Dáil debates

Tuesday, 17 February 2004

 

Community Employment Schemes.

10:00 pm

Photo of Pádraic McCormackPádraic McCormack (Galway West, Fine Gael)

I welcome the opportunity to raise this matter on the Adjournment. It concerns the three-year rule for community employment schemes but only in those schemes relevant to disadvantaged people. For example, in Galway city there is an independent living group which had 18 employees of community employment schemes. This week four of those people reached the three-year limit and had to terminate their employment on the scheme, with the result that four people with physical disabilities no longer have personal assistants. The Minister of State will say that the independent living group can employ four more people, but that is not so easy. First, one must advertise for them and, second, it is very difficult to find people willing to take up the position of personal assistant. A personal assistant who works with a disadvantaged person, or one who uses a wheelchair, for 19.5 hours per week over three years develops a relationship with that person and knows what to do and how to do it.

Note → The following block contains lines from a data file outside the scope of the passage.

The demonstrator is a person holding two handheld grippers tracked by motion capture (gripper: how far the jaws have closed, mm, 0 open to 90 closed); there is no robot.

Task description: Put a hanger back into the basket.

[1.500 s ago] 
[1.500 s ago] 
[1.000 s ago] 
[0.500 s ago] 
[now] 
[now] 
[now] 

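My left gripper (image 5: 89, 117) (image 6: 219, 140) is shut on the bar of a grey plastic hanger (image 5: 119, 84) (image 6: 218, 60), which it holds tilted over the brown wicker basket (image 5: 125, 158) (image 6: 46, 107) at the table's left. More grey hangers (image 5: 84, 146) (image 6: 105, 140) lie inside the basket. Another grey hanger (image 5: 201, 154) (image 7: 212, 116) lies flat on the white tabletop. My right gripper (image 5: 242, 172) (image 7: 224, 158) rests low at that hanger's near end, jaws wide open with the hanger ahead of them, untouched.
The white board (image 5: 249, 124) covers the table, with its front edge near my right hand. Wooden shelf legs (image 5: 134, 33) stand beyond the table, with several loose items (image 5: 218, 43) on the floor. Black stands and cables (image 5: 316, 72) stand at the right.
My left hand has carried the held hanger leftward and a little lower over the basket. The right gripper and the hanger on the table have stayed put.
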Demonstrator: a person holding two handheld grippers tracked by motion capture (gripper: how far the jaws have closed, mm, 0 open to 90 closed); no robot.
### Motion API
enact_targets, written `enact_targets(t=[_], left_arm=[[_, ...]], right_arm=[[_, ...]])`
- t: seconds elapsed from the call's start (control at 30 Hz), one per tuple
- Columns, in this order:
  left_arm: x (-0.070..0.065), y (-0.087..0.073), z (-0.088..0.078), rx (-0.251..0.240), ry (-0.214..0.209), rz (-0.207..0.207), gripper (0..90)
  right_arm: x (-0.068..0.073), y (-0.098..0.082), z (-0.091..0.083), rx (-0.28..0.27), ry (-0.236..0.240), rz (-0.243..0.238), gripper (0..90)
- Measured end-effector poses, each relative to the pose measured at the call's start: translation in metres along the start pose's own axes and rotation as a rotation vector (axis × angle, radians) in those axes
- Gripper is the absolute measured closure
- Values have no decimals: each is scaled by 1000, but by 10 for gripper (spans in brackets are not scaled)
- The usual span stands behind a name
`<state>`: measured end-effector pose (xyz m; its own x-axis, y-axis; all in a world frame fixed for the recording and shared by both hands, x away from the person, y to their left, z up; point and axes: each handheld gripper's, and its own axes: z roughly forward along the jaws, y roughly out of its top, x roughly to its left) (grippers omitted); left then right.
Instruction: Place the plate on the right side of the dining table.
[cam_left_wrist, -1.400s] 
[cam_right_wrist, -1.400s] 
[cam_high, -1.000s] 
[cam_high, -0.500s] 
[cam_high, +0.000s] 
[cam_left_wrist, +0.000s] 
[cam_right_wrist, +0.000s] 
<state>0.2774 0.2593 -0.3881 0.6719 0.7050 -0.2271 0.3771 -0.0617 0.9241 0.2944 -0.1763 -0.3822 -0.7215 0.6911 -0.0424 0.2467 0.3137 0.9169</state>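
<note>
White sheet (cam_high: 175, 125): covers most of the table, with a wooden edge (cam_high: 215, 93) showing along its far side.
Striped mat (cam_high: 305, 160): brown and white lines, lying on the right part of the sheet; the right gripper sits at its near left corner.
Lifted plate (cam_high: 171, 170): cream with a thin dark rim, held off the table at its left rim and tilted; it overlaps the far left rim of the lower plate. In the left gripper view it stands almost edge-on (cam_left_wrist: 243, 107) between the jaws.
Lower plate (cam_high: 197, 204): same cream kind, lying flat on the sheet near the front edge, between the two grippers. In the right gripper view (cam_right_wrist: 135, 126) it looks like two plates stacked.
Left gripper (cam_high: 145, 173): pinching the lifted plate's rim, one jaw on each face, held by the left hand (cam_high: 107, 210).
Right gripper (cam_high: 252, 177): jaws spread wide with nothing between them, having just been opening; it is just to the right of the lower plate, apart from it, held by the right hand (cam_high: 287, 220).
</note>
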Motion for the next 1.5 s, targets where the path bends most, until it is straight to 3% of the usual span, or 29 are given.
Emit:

The Galway case is only one example. Every year over the next three years the independent living group will lose 18 personal assistants. As a result the people employed on the community employment scheme will return to unemployment assistance and receive €25 per week less than they received on the community employment scheme. For the sake of €25 the Tánaiste and Minister for Enterprise Trade and Employment is ceasing the employment of those people on a community employment scheme. Through the Minister of State, I ask the Tánaiste to exempt people working as personal assistants on community employment schemes. The work they do is very valuable to themselves and to those whom they assist, enabling them to lead independent lives in their own homes or in a community home.

In the Galway example the four who have lost their assistants must return to institutional care or to their families and the four assistants will be unemployed. The independent living group has advertised for people to take up those positions but cannot get them immediately, if at all, because they must pass security checks and be trained.

This rule strikes at the people least able to defend themselves. I cannot understand why the Tánaiste proceeded with the three-year rule, which came into effect in 2003, for people in this position. They do the most valuable work that any employees of a community employment scheme could do in looking after people and enabling them to lead independent lives, in institutional care or in their own homes, as happens in some cases. I appeal to the Minister of State to present the case to the Tánaiste.

It is not fair to send in the Minister of State because he has a prepared script that may not respond to the points I raise. This is one of the frustrations of raising matters on the Adjournment. The Minister of State brings in a prepared script which he or she must put on the record. I want the Minister of State to ask the Tánaiste to exempt people employed in community employment schemes who work as personal assistants to those with disabilities because it is impossible to replace the expertise and comradeship they have established with the person whom they are assisting. Those people are now being penalised. A wheelchair user who had a personal assistant was able to do his or her shopping and go to the cinema or elsewhere. However, he or she will no longer be able to do that because the three year rule dictates that the personal assistant must be sacked. Four personal assistants had their employment terminated in Galway this week.